====== Input data

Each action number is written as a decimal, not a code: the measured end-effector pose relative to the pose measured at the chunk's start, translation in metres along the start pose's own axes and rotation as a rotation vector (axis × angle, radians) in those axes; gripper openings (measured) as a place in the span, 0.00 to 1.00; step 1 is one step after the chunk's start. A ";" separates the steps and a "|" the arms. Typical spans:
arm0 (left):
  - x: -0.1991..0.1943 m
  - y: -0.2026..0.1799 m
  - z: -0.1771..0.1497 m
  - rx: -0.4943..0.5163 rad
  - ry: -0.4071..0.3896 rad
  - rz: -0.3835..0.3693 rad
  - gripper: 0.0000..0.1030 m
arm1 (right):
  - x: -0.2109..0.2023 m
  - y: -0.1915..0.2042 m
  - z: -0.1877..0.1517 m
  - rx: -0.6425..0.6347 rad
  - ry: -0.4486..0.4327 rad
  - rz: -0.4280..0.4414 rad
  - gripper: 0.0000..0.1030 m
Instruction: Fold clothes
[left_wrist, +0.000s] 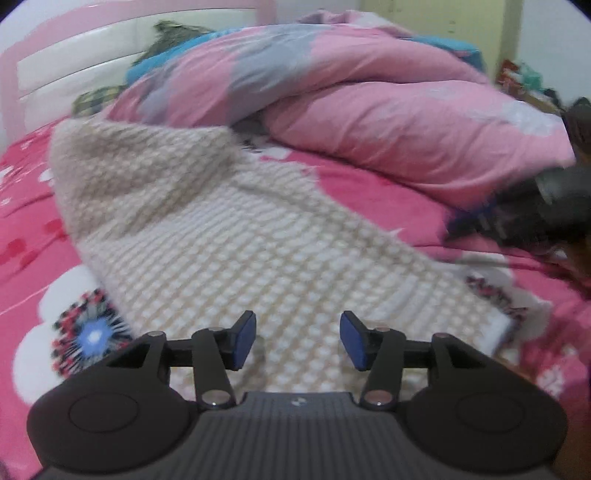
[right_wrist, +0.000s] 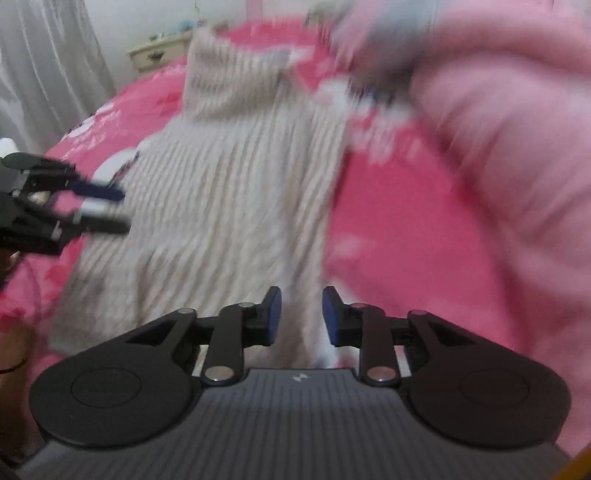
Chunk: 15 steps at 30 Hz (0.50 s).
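Observation:
A cream knitted garment lies spread on the pink bed sheet, with one part folded over at its far end. My left gripper hovers over the garment's near end, open, with nothing between its blue pads. The right wrist view, which is blurred, shows the same garment. There my right gripper is above the garment's near edge, jaws a little apart and not pressing on cloth. The left gripper shows at the left of that view, and the right gripper is a dark blur at the left view's right edge.
A bunched pink duvet fills the far side of the bed, close to the garment's far end. A pink and white headboard stands behind. A cream nightstand and grey curtain are beyond the bed.

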<state>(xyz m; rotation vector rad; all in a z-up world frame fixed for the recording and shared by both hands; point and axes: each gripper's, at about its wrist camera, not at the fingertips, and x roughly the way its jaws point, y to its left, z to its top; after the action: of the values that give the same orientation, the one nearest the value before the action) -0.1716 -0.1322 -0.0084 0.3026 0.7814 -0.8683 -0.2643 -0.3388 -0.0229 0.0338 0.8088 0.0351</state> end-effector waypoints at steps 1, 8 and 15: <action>0.005 -0.003 0.000 0.000 0.012 -0.027 0.52 | -0.006 0.000 0.009 -0.027 -0.052 -0.023 0.22; 0.034 -0.021 -0.016 0.050 0.021 -0.055 0.51 | 0.051 0.000 0.094 -0.015 -0.190 0.089 0.47; 0.040 -0.014 -0.022 0.013 -0.002 -0.119 0.51 | 0.140 0.017 0.139 -0.115 -0.159 0.083 0.67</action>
<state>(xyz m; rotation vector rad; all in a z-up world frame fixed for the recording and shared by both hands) -0.1772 -0.1515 -0.0512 0.2688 0.7981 -0.9863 -0.0670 -0.3176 -0.0277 -0.0380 0.6452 0.1554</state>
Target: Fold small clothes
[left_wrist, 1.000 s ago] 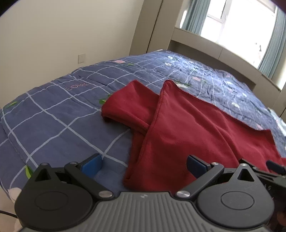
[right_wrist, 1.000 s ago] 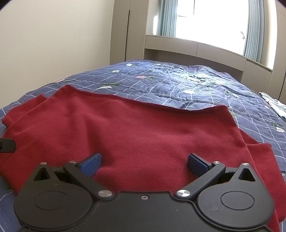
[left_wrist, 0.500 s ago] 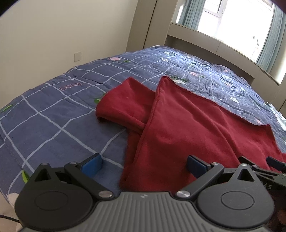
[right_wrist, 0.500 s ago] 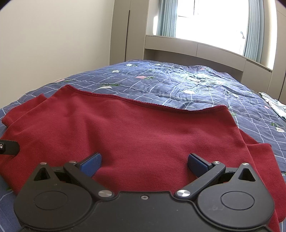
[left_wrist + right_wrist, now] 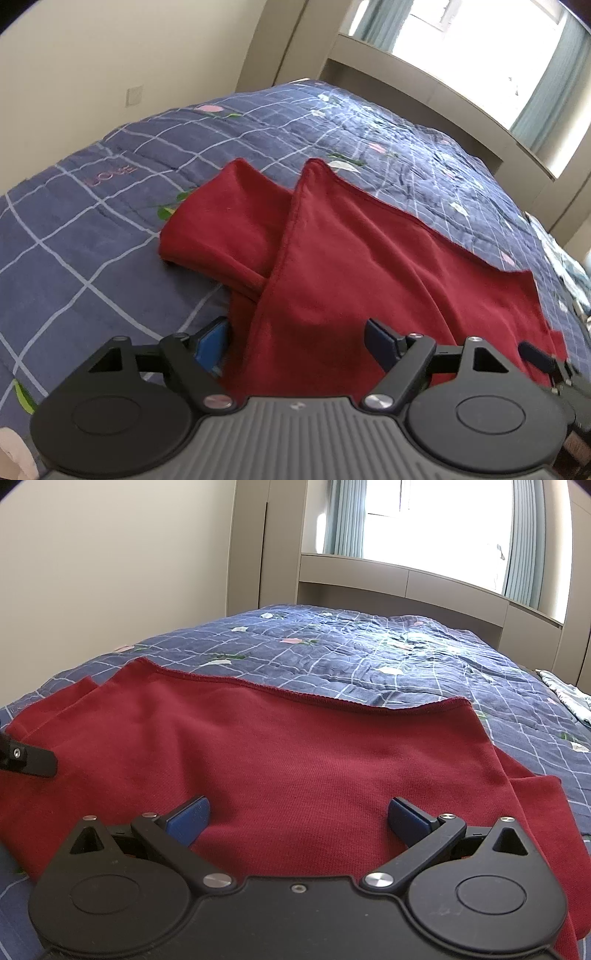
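A dark red garment (image 5: pixel 295 760) lies spread flat on a bed's blue checked quilt (image 5: pixel 92 229), one sleeve (image 5: pixel 225 221) folded out beside its body. At the garment's near left edge the left gripper (image 5: pixel 295 339) is closing, blue fingers (image 5: pixel 212 341) either side of a raised fold of red cloth, not yet pressing it. Over the garment's near middle the right gripper (image 5: pixel 297 818) hovers, fingers (image 5: pixel 188 818) spread wide, holding nothing. To fold well, the left should likely pinch only the edge layers, clear of the quilt beneath, while the right takes a matching hold before both lift together
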Available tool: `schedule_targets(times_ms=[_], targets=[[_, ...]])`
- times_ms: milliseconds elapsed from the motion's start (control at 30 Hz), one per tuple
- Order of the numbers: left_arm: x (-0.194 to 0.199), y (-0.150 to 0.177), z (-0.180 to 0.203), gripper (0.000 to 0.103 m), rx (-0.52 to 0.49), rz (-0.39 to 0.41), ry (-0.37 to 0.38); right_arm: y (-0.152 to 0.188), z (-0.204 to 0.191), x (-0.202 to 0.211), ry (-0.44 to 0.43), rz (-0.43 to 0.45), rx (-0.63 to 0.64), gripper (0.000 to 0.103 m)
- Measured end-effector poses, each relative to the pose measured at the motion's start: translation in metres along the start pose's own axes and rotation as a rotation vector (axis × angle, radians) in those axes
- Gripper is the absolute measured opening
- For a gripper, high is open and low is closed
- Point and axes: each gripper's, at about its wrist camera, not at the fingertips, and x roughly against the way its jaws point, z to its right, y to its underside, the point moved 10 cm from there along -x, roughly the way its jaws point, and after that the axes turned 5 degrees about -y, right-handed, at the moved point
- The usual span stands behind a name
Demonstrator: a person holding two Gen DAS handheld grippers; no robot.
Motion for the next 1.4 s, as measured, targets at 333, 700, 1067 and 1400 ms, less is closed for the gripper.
schedule_targets(times_ms=[333,700,1067,1400], targets=[[-0.010,-0.013,-0.016,0.062,0.111,-0.015,0.010,0.000,0.000,0.000,0.000,0.000,0.000,0.103],[-0.017,-0.019,-0.017,0.050,0.232,-0.030,0.103,-0.006,0.006,0.008,-0.036,0.022,-0.055,0.102],[0.007,-0.043,0.027,0.013,0.084,0.094,0.101,0.004,0.062,0.064,-0.013,0.048,-0.104,0.103],[0.061,-0.052,0.201,0.011,-0.379,0.192,0.271,0.017,0.142,0.133,0.136,0.162,-0.235,0.103]])
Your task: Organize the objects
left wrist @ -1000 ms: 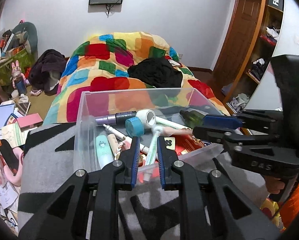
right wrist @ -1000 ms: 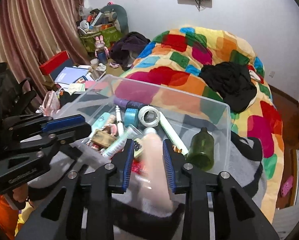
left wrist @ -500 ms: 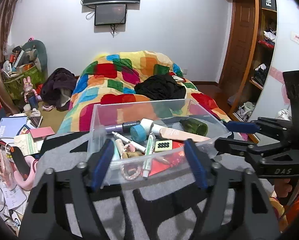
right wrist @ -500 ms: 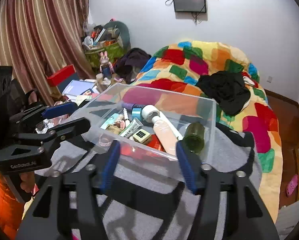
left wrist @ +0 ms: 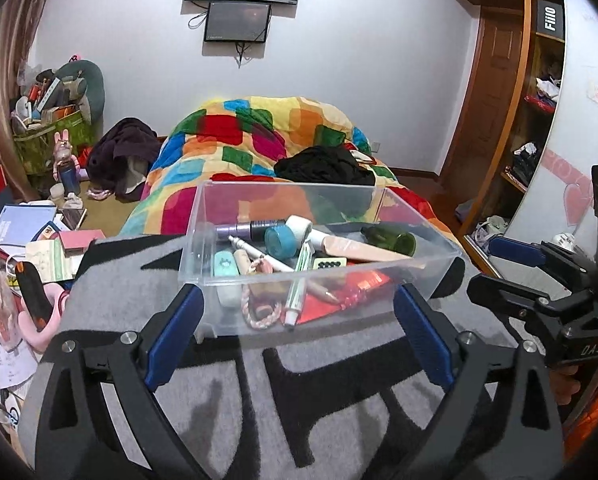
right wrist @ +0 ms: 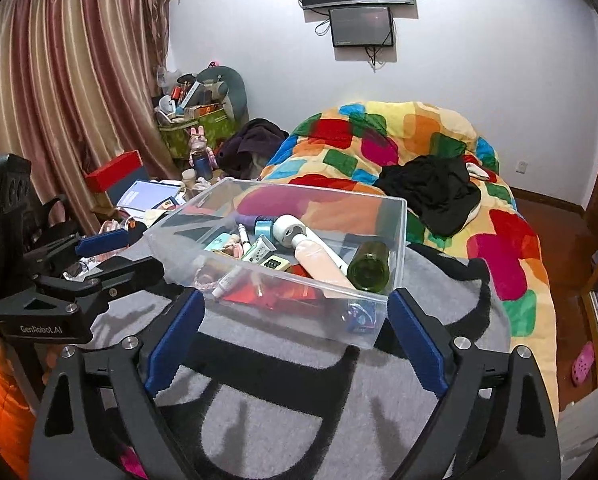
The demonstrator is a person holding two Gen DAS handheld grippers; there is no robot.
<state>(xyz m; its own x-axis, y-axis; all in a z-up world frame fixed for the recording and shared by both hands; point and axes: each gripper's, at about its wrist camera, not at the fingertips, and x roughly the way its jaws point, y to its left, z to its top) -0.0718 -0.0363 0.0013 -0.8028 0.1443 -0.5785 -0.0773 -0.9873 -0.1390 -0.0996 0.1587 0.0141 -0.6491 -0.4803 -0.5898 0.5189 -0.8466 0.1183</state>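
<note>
A clear plastic bin (left wrist: 203,248) (right wrist: 395,248) stands on a grey and black blanket (left wrist: 147,292) (right wrist: 283,396). It holds several small things: a green bottle (left wrist: 391,238) (right wrist: 369,266), a pink-handled wand (left wrist: 351,248) (right wrist: 315,256), blue tape (left wrist: 279,242), tubes and a red packet. My left gripper (left wrist: 297,334) is wide open and empty, just short of the bin's near wall. My right gripper (right wrist: 295,338) is wide open and empty at the bin's near corner. Each gripper shows in the other's view, the right one (left wrist: 499,268) and the left one (right wrist: 119,254).
A bed with a colourful quilt (left wrist: 259,132) (right wrist: 399,132) and black clothes (right wrist: 431,188) lies behind the bin. Books and clutter (left wrist: 23,224) cover the floor on the left. A wooden shelf unit (left wrist: 535,120) stands on the right. Curtains (right wrist: 59,100) hang on the left.
Both grippers opened from nearly shut to wide open and drew back from the bin. The pink-handled wand that stood between the right fingers now lies in the bin.
</note>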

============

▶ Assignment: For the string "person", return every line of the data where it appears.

▶ Reply:
Demonstrator: a person holding two Gen DAS handheld grippers; no robot.
The demonstrator is a person holding two Gen DAS handheld grippers; there is no robot.

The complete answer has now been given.